In this analysis, risk is defined as elevated uncertainty arising from a company’s:
	•	operating profile
	•	organisational structure
	•	information transparency

Risk reflects how difficult a company is to assess, monitor, or compare, rather than whether it is “bad”.

Types of risk that are in scope

Based on the available variables, this dataset supports structural and operational risk analysis, specifically:

-Transparency & disclosure risk

Companies with incomplete or missing core information (e.g. website, phone number, company description, revenue, employee counts) are harder to evaluate and require greater due diligence effort.

-Operational complexity risk

Companies with many sites, large workforces, broad geographic footprints, or extensive IT infrastructure tend to have higher coordination, governance, and execution complexity.

-Organisational & ownership complexity risk

Companies with parent entities, global or domestic ultimate owners, or large corporate family structures may have layered control and accountability, increasing governance and compliance complexity.

-Data quality risk

Inconsistent or sparse records (e.g. missing addresses, registration details, or geographic identifiers) may signal weak reporting systems or fragmented data governance.

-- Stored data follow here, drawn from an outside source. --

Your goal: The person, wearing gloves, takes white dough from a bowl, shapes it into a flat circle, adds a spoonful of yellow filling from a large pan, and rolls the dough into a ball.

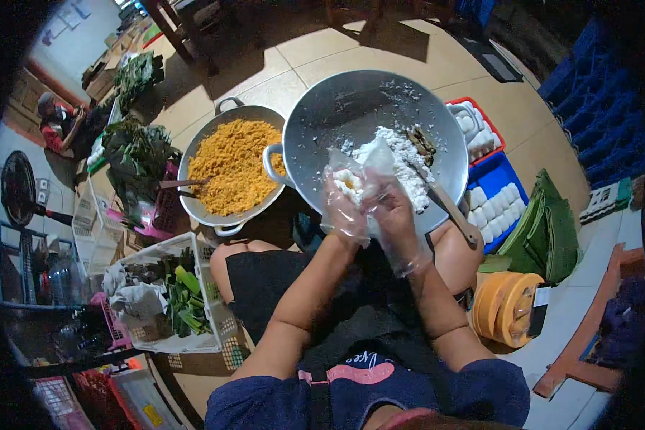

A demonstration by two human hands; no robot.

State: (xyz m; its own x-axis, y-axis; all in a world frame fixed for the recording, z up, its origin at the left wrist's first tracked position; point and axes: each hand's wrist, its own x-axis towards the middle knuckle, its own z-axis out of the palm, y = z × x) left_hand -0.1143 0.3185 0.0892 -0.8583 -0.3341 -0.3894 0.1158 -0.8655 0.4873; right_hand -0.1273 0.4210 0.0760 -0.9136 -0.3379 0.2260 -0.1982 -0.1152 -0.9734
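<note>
White script lettering [366,360] crosses the black apron [358,330].

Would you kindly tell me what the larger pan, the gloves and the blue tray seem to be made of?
Larger pan: metal, perhaps aluminium, dull grey with a brighter rim.
Gloves: thin plastic film, by their see-through, shiny wrinkles.
Blue tray: probably plastic, judging by its even, solid colour.

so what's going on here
Over a big metal wok, the left hand cups a white lump with a yellowish patch in it, and the right hand is close beside it. Both wear clear plastic. White food lies in the wok, and a wooden handle crosses its rim. To the left stands a pan of orange crumbly mix; to the right, white pieces fill part of a blue tray.
</note>
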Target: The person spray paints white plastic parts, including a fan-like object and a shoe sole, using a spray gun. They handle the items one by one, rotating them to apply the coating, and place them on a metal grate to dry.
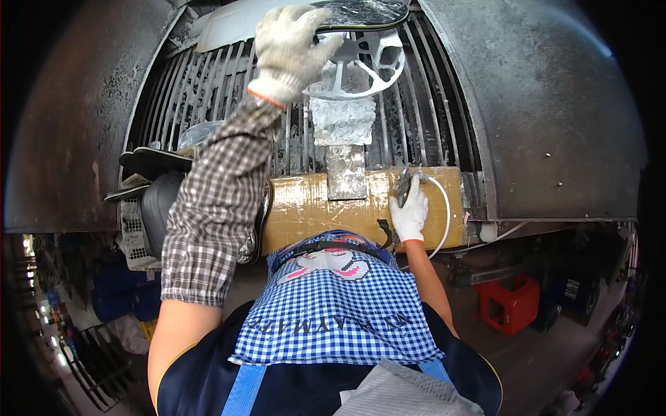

1. Transparency & Disclosure Signals
These capture how much information a company makes available and how easy it is to assess.
	•	Missing or incomplete public-facing information
	•	Lack of financial or size indicators
	•	Minimal descriptive detail about operations

Why it matters:
Lower disclosure increases uncertainty and due diligence effort.

⸻

2. Operational Complexity Signals
These capture the scale and coordination burden of a company’s operations.
	•	Large number of operating sites
	•	Large workforce size
	•	Broad geographic footprint
	•	Extensive IT infrastructure

Why it matters:
More complex operations require stronger governance and increase execution risk.

⸻

3. Organisational & Ownership Complexity Signals
These capture how layered or decentralised control and accountability may be.
	•	Presence of parent entities
	•	Global or domestic ultimate owners
	•	Large corporate family structures
	•	Franchise or decentralised operating models

Why it matters:
Layered ownership structures can increase governance and compliance complexity.

⸻

4. Data Quality & Consistency Signals
These capture the reliability and completeness of reported information.
	•	Missing or inconsistent addresses
	•	Missing registration or legal identifiers
	•	Incomplete geographic information
	•	Conflicting records across fields

Why it matters:
Poor data quality may reflect weak reporting systems or fragmented data governance.

In [None]:
## Step 4: Clustering Methodology
## Step 4.1 Choice of algorithm
## Step 4.2 Parameter selection
## Step 5: Cluster Profiling
## Step 6: Risk & Anomaly Analysis

In [3]:
import pandas as pd
import numpy as np
from sklearn.preprocessing import StandardScaler
import hdbscan

In [None]:
## Load Features ##

df = pd.read_csv("data/processed/features_for_clustering.csv")

company_ids = df["company_id"]
X = df.drop(columns=["company_id"])

In [None]:
## Scale Features ##

scaler = StandardScaler()
X_scaled = scaler.fit_transform(X)

In [None]:
## Run HDBSCAN ##

clusterer = hdbscan.HDBSCAN(
    min_cluster_size=50,
    min_samples=25
)

labels = clusterer.fit_predict(X_scaled)

df["cluster"] = labels

In [None]:
## Read Outputs ##

df["cluster"].value_counts()
df.groupby("cluster").mean()